Return the lines below in which the string "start" occurs.

[[ Data extract open ]]

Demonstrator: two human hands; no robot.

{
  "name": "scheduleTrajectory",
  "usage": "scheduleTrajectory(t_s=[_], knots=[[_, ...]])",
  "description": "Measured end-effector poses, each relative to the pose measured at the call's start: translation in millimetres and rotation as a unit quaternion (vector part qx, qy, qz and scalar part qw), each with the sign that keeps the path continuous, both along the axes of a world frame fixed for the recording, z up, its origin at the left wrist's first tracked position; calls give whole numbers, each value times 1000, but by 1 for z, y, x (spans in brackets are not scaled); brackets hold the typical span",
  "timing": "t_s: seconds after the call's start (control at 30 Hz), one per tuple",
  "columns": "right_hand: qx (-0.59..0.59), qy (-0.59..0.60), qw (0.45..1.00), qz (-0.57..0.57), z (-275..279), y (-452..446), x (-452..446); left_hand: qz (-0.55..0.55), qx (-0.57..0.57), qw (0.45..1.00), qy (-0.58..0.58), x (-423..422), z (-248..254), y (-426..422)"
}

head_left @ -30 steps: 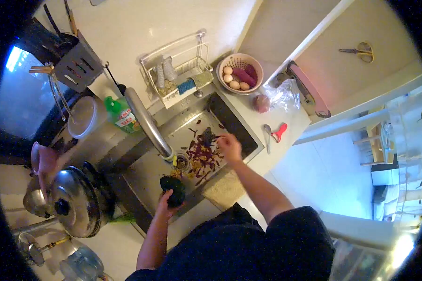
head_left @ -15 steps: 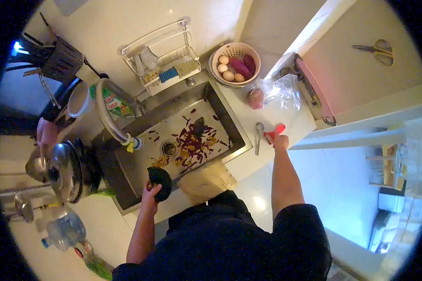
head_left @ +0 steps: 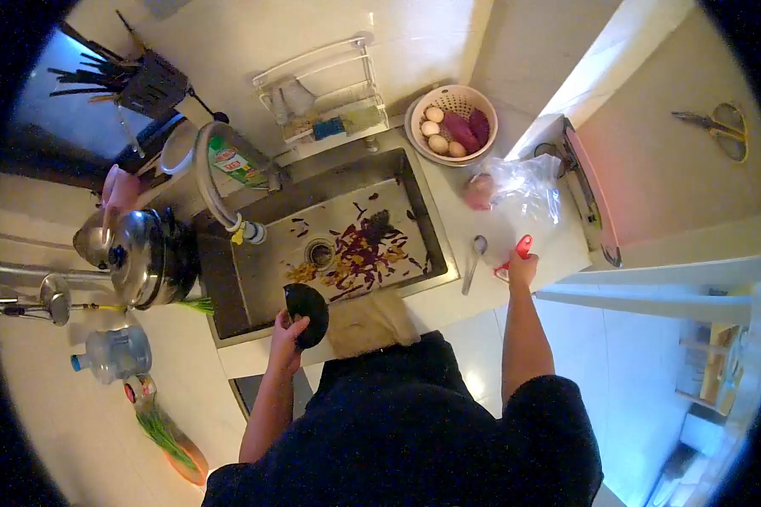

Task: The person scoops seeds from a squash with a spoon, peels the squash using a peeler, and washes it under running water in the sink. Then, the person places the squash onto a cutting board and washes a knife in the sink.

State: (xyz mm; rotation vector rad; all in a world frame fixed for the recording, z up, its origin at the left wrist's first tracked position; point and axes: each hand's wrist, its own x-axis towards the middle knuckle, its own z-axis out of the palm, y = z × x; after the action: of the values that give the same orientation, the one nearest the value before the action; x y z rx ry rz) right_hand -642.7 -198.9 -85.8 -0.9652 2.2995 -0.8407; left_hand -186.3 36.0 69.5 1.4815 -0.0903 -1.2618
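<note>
Pinched between your left hand's (head_left: 289,334) thumb and fingers: one dark-green squash piece (head_left: 311,314), over the sink's near edge. Your right hand (head_left: 522,270): closed round a red peeler (head_left: 524,246), at the pale countertop (head_left: 482,294), near a metal spoon (head_left: 474,264). Steel sink (head_left: 238,272): purple and yellow peelings (head_left: 368,253) beside the drain (head_left: 320,253). Countertop, farther back: clear plastic bag (head_left: 528,190), colander (head_left: 492,118) of eggs and purple sweet potatoes (head_left: 460,131). Room: light tiled floor (head_left: 600,363), to your right.

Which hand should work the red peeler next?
Probably the right hand: it's at the red peeler, while the left hand is busy holding a dark rounded piece.
</note>
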Motion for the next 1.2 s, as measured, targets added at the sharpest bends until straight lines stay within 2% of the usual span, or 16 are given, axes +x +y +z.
scheduleTrajectory(t_s=[0.03,0.13,0.23,0.37,0.4,0.5,0.57,0.6,0.63,0.7,0.83,0.9,1.0,1.07,1.1,1.2], knots=[[-75,-35,997,8,-1,5,6,1,-4,1000,2,4,-1,1],[-47,-110,990,76,50,28,45,-31,-7,999,16,18,-6,2],[129,5,978,165,18,29,71,-64,-14,997,-43,40,-14,3],[168,54,975,132,29,37,107,-142,19,950,-277,91,-19,-1],[155,62,978,120,33,38,113,-172,13,952,-253,110,-19,-7],[125,29,981,144,44,51,139,-248,48,897,-362,158,-15,-29],[94,-10,972,217,36,62,158,-349,-15,777,-524,196,-21,-59],[74,-91,957,265,45,68,182,-391,-35,714,-580,207,-13,-80],[54,-170,934,311,55,75,214,-418,-77,733,-530,232,-51,-106],[-3,-192,889,415,65,87,275,-450,-108,731,-502,261,-85,-154],[87,-400,820,400,65,92,373,-486,-98,681,-539,262,-70,-227],[122,-428,809,385,76,86,411,-512,-101,672,-526,263,-74,-248],[177,-348,827,403,109,73,442,-549,-62,653,-519,252,-58,-255],[100,-280,833,466,104,74,448,-573,15,630,-523,234,-15,-243],[61,-244,831,496,100,73,451,-549,-6,638,-541,230,-21,-238],[86,-267,840,465,71,74,452,-441,-63,672,-592,224,-66,-223]])
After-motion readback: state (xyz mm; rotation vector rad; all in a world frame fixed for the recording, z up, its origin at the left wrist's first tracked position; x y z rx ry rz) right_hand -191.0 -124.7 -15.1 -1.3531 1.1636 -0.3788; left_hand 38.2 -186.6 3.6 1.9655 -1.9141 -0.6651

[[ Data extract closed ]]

> _Exercise answer_
  "description": "Measured end-effector poses, each relative to the pose measured at the call's start: translation in millimetres and rotation as a unit quaternion (vector part qx, qy, qz and scalar part qw), each with the sign that keeps the path continuous, both along the axes of a world frame fixed for the recording, z up, its origin at the left wrist's first tracked position; calls give whole numbers, each value times 1000, but by 1 for z, y, x (spans in brackets are not scaled); brackets hold the typical span",
  "timing": "t_s: seconds after the call's start (control at 30 Hz), one per tuple",

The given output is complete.